I’m super annoyed at the thought of having to repair our fence after the bull flattens it.  Plus I really don’t want my girls bred right now.  I plan to breed them in April or May for a spring calving next year.  And darn it, I want to choose the bull; not just settle for whatever beast shows up in my pasture looking for some fun.  I’m afraid he’s too big for my heifers, too.

I’m going to take this opportunity to beef up our fences a bit more, although it’s going to be at least a few days before I can get to that.  I think I’ll add an extra hot strand at the top of the fence.  Maybe if that’s the first thing an animal encounters with his nose instead of a barbed strand, that’ll be a nice deterent.  I just hope the bull doesn’t come through before I get a chance to do that.  I’m going to use something like this to top off the fenceline built with t-posts.  Some of the runs have wooden posts, though.  Does anyone know of a similar post-top insulator that I can use with wood?  I haven’t been able to find one.

Also, who else has dealt with a problem bull from a neighbor’s place?  Any advice?


----------



## Beekissed (Jan 15, 2020)

More hot wire and LOTS of juice to it.   That's about the only thing that MAY keep him on his side of the fence.   

And maybe AI your girls so as to remove the temptation?


----------



## JHP Homestead (Jan 15, 2020)

I second hot fence, that’s the only thing that might be able to keep him in his own side. For wood posts, I don’t know if a specific product for attaching electric wire to the top of the post. I would probably just nail a regular wood insulator to the top of the post pointing upwards, or nail the insulator as high on the post as necessary. 

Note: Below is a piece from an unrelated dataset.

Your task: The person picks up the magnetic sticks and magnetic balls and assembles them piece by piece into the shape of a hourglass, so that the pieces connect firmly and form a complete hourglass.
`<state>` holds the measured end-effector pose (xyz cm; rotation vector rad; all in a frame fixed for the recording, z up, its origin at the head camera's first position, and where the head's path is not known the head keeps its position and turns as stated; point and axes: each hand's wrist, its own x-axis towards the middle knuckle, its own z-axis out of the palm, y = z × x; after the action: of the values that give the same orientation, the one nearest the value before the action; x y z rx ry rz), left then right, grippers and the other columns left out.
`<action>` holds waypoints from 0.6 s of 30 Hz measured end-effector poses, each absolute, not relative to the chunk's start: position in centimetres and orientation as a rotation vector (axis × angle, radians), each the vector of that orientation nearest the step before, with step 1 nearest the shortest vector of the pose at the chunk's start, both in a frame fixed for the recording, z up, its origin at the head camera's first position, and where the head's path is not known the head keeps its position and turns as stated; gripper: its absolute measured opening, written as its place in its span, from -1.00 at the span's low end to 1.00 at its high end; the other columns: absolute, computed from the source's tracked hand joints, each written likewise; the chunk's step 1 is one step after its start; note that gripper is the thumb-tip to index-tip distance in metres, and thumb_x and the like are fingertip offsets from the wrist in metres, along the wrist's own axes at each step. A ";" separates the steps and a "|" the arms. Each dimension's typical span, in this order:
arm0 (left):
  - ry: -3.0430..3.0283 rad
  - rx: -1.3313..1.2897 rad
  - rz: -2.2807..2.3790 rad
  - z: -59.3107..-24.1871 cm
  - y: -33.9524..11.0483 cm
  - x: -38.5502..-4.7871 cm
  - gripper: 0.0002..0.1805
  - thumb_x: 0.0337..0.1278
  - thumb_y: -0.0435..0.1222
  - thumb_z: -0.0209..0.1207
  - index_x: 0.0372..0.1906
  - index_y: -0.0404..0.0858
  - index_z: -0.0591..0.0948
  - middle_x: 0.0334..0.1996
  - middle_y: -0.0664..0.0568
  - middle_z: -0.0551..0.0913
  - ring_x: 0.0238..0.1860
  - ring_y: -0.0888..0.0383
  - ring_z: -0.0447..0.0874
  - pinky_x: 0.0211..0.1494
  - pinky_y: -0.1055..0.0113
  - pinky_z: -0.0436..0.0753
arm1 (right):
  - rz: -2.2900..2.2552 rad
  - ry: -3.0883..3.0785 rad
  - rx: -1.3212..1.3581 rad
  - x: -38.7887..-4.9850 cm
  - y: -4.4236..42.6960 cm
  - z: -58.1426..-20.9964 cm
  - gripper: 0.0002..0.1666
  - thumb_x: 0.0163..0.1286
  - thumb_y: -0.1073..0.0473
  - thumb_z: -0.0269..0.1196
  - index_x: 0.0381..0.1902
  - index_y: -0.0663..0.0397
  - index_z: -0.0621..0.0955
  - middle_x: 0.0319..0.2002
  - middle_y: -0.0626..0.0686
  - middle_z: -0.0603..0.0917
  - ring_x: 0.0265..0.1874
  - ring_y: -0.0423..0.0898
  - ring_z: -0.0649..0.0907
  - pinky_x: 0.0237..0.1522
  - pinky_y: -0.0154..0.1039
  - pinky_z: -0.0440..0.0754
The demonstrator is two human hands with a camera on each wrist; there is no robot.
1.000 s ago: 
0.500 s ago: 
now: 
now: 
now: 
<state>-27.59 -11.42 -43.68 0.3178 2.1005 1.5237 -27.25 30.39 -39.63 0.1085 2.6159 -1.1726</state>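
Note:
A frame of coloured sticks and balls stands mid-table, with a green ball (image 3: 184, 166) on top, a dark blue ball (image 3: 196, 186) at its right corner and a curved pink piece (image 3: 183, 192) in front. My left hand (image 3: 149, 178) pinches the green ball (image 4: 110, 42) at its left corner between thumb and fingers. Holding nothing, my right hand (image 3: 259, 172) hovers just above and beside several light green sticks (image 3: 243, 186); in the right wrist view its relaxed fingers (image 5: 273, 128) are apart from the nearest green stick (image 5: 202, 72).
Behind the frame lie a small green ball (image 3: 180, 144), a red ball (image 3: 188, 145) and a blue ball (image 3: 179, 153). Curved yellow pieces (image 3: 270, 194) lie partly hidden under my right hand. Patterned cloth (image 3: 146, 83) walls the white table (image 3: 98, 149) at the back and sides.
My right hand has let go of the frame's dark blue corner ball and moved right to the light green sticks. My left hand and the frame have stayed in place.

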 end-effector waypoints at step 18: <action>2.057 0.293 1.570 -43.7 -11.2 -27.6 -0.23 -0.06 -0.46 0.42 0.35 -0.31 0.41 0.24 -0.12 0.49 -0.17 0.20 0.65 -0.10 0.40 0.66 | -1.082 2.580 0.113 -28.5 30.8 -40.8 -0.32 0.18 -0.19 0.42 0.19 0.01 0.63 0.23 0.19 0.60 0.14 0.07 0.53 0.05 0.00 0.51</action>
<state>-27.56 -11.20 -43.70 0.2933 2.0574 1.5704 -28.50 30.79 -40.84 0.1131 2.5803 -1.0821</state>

If you know when your heifers and cow will be in heat, it might be a good idea to put them in the barn if you have one, or in a small temporary area as far from the bull’s pen as you can while they’re in heat.


----------



## thistlebloom (Jan 15, 2020)

Can you talk to the neighbor and tell him you don't want an unwelcome bull in with your cows, and also about the already damaged fence. Does he have pastures that don't share a fenceline?
Seems like there should be some liability on his part if his bull breaks in.


----------



## B&B Happy goats (Jan 15, 2020)

JHP Homestead said:


> I second hot fence, that’s the only thing that might be able to keep him in his own side. For wood posts, I don’t know if a specific product for attaching electric wire to the top of the post. I would probably just nail a regular wood insulator to the top of the post pointing upwards, or nail the insulator as high on the post as necessary.
> 
> If you know when your heifers and cow will be in heat, it might be a good idea to put them in the barn if you have one, or in a small temporary area as far from the bull’s pen as you can while they’re in heat.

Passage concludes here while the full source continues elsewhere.